Auch Nummer Drei lehnte sich weit nach vorn. »Welche Wahl lässt man uns denn? Haben wir wirklich darüber zu bestimmen, welche von Akkis Vorschlägen wir übernehmen und welche wir ablehnen? In seinen so genannten Dateien befinden sich angeblich massenhaft Anleitungen für alles und jedes im Leben. Doch woher sollen wir wissen, was für uns gut ist und was nicht? Diese neumodischen Techniken sind uns doch völlig fremd. Und die eigentlichen Entscheidungen werden von anderen Leuten getroffen, über unsere Köpfe hinweg. Wir haben nichts zu sagen. Und das passt mir nicht.« Er nickte heftig mit dem Kopf, um seiner Meinung Nachdruck zu verleihen.

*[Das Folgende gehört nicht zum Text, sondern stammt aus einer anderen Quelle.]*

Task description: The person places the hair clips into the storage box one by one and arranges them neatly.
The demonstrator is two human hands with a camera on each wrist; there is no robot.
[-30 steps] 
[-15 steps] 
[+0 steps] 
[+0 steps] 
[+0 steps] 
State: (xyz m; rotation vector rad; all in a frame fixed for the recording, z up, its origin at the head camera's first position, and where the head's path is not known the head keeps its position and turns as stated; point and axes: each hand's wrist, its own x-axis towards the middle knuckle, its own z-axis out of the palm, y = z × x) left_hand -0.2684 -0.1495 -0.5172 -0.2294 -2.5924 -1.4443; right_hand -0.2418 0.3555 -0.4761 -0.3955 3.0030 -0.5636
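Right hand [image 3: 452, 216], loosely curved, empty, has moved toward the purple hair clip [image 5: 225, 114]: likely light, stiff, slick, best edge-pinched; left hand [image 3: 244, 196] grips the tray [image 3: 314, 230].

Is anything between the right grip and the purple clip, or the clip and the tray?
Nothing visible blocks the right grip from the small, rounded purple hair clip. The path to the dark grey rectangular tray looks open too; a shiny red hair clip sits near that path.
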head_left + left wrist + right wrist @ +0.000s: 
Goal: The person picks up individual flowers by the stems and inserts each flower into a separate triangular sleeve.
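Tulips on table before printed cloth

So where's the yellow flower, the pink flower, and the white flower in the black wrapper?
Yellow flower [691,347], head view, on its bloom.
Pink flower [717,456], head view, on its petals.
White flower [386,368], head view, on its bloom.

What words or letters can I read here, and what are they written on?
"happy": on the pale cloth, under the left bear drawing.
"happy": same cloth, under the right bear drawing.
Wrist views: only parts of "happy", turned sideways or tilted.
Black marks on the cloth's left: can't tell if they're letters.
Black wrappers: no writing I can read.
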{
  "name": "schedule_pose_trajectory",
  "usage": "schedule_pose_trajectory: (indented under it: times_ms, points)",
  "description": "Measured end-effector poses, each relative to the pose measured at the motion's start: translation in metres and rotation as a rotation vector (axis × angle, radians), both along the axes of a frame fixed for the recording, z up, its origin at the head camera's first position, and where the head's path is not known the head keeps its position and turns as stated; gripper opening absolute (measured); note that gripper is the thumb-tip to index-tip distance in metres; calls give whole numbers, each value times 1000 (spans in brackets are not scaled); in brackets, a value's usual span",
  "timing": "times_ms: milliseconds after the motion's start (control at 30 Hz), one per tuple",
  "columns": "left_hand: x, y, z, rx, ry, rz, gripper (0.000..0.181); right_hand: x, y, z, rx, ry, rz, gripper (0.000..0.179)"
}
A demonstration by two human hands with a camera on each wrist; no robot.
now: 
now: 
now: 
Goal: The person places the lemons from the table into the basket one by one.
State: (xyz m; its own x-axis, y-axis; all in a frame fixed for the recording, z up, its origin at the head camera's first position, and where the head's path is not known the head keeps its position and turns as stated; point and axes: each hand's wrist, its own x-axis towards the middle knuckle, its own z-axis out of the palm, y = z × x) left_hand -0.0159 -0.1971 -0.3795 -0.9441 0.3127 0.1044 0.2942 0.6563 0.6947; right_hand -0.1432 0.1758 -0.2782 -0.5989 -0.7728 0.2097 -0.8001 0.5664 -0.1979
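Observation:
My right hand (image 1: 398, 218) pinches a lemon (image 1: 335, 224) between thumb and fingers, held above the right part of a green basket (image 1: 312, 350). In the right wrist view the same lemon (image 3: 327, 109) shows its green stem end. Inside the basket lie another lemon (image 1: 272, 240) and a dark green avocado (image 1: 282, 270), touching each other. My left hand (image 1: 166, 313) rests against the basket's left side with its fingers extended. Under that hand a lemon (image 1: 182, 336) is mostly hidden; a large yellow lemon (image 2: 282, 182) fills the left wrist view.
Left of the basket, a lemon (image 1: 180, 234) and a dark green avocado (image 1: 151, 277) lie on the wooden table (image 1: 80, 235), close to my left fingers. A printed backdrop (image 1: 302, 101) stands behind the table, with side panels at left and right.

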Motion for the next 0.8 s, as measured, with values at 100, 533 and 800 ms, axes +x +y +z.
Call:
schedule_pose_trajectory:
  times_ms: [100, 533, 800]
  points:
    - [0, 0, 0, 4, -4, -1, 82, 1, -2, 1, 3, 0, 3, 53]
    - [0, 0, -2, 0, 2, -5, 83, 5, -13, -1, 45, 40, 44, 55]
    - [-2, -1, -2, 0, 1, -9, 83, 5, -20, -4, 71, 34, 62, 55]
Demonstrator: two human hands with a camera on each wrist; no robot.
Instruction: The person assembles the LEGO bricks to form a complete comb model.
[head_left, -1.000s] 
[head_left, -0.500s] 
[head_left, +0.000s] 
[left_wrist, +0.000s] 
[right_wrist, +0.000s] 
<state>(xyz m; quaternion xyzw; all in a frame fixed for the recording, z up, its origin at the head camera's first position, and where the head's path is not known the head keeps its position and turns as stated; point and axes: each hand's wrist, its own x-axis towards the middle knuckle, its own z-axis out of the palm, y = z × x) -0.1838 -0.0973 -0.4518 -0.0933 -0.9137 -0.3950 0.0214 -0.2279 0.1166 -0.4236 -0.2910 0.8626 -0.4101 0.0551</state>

»Und keiner kann mit Bestimmtheit vorhersagen, dass die Dinge, die uns das Akki verspricht, auch wirklich zu unserer Zufriedenheit funktionieren«, warf Nummer Sieben giftig ein. »Man kann uns viel erzählen, aber wenn irgendetwas schief geht, sind wir die Dummen.«

Nummer Drei ergriff jetzt das Wort. »Nicht alle Burgherren und Gildemeister sind von diesem neuen Firlefanz angetan. Ich selbst habe gehört, wie Meisterin Menolly sagte ...« Selbst Nummer Fünf betrachtete ihn nun voller Neugier. »Wir sollten abwarten und nichts überstürzen. Vieles von dem, was das Akki als Verbesserung anbieten würde, brauchten wir gar nicht.«

»Mit unseren traditionellen Geräten und Methoden sind wir Hunderte von Planetenumläufen lang gut gefahren«, übertönte der unmelodische Bass von Nummer Fünf den hellen Tenor von Nummer Drei.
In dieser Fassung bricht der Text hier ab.